So I am new to this forum and I am looking for some advice.
I am a mum of two children and have recently qualified in a new carer ready for a fresh start. I married young and had my children and that sadly did not work out. I moved away with my husband when I was young 300 miles away from the area I grew up in and then I moved home when we separated around 5 years ago.
Since then I have studied for 4 years and am now qualified with a job in the NHS which can pretty much take me anywhere.
Here is the problem; I have been in a relationship with a new man for four years and although I love him dearly I feel it has come to the end of the road. I live in a house in the area I grew up and have a small amount of friends who also live in this area.
My ex-husband lives around 1 hour away from here with his soon to be wife and her son. He is a great dad and sees the children most weekends. He collects them from school on a Friday and brings them home on a Sunday. I am now thinking of moving closer to him and his new wife and putting my children in the same school as her son. I have no family and I grew up with my nan who passed away and my mum is in my life but has a lot of additional needs and I guess I more care for her with her mental health and learning difficulties than her being a mum to me sort of speak. Other than that I have no siblings. I have always felt quite alone and being with my current partner and my children and work has been my life for the past few years. I have some insecurities and we don’t always see eye to eye. He is a good man but I feel we don’t want the same things in life; I feel I need a fresh start.
Moving nearer my ex-husband means my children get to see both of us regularly and means I can work part time and the children will stay at his house whilst I work etc.
I can afford to rent a house and have a small amount of savings which I would like to try and add too over the months so eventually I would be able to buy a house of my own.
Bottom line is I am scared. Scared of the unknown scared of moving to a new area with no family and friends for support. I am frightened of being isolated and lonely and worried it will affect my mental health. However if I leave my current partner I will face childcare problems and won’t be able to afford the current rent of the house I am in on my own. To solve this I feel moving closer to my ex-husband would be a good answer. He is very good to the children and him and his partner want the children closer and would have no problems having the children when I work. I am worried about the times when I am not at work or when the children are at their dads and being on my own. I am not the type of person who can just go and explore a new area on her own and go for lunch and shopping alone. I’ve felt alone most of my life with my family circumstances and it makes me fear being on my own even more. I have been in relationships since I was around 17 (the past 10 years) with my ex-husband and then my current partner and I guess I am scared I won’t cope. I want to make lifelong changes so I can really find myself and discover more about me. I know my current situation isn’t working and don’t see a future with my current partner. There are many things in the way, a lot of hurt in the past, trust issues and a difference in future paths. I would like to marry again one day and settle down- he does not want marriage and feels are relationship is enough. We also are not intimate anymore and I find that difficult as he feels you can be in a relationship with out that and I don’t. The intimacy has gone on his part. Although we still hold hands and snuggle in bed so to speak there is not much more than that as he has simply lost his “drive” which is a big issue for me as its been on-going for years. It has left me feeling unloved and has made me lose my self-esteem and I feel if I stay with him I will be settling and always longing for a man who I could share intimacy with and be fully happy. I know my possible plans of leaving him and moving away is hurting him but I feel I need to do it for me and my children. I know it upsets him to lose the children too but I want them growing up and being role modelled the way a relationship should be; affectionate, loving and caring on both parts.

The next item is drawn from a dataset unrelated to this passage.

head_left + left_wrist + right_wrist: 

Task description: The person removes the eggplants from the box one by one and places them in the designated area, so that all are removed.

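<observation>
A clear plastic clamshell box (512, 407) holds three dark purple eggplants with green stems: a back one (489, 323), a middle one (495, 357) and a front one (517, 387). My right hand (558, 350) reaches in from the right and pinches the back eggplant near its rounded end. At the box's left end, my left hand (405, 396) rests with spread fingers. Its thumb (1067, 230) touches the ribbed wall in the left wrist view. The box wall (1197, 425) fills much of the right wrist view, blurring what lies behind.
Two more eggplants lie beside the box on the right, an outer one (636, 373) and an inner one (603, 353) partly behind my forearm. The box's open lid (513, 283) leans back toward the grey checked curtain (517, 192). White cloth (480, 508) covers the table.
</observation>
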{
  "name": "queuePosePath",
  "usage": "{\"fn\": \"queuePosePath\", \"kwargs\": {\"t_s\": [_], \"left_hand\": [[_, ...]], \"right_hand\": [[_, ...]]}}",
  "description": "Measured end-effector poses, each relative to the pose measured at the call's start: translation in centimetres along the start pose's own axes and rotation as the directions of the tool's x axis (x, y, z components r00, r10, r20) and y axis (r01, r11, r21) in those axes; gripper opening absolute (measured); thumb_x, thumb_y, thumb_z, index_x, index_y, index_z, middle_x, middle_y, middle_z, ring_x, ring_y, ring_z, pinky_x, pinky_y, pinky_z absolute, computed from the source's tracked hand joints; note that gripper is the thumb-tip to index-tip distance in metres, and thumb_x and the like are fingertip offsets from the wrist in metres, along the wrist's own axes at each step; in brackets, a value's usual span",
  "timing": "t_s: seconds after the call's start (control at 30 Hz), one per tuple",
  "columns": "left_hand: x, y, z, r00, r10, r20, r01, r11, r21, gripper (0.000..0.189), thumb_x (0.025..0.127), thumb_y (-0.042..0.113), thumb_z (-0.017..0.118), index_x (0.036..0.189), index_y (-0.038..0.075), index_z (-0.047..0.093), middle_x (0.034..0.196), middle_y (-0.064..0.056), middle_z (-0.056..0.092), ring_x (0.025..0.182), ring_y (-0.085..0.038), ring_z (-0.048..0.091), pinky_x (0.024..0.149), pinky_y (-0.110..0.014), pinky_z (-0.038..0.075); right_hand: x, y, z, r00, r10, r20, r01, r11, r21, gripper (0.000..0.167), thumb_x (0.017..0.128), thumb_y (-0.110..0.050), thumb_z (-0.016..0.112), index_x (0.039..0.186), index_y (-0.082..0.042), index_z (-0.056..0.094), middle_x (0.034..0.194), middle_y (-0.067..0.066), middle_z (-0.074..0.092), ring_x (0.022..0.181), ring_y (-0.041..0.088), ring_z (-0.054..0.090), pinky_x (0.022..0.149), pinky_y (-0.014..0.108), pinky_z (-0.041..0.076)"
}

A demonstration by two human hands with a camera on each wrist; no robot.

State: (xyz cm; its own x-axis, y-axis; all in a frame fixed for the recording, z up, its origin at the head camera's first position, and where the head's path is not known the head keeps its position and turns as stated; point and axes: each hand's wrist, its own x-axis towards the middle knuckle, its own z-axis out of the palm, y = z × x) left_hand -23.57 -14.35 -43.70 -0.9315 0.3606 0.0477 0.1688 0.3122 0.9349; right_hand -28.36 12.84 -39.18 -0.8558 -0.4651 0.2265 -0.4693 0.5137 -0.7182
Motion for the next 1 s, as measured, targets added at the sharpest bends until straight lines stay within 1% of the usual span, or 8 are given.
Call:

Does anyone have any advice for my new adventure when moving away and how to make new friends, cope with the loneliness, the heartbreak that I will be going through because although I am the one leaving it will still hurt me. We have lots in common and have a lot of good memories. I need advice on how to cope in general so I don’t feel isolated? I know leaving my partner is going to hurt me as separating with my husband did but I would like to think one day I will meet someone and be happy again; but for the time being know I need to be on my own in order to rebuild my confidence, self-esteem and to not fear being alone. I don’t want to move and be depressed and regret leaving him and this area. I can still see my friends from home now and then but don’t just want to rely on visiting home as I don’t feel it is my home anymore and want to feel settled in a new area to begin my new chapter. I feel settling in a new area will only be done by meeting new friends who I can catch up with over coffee, have girlie days with and friends with children too so we can do things together with the kids. Any advice would be appreciated?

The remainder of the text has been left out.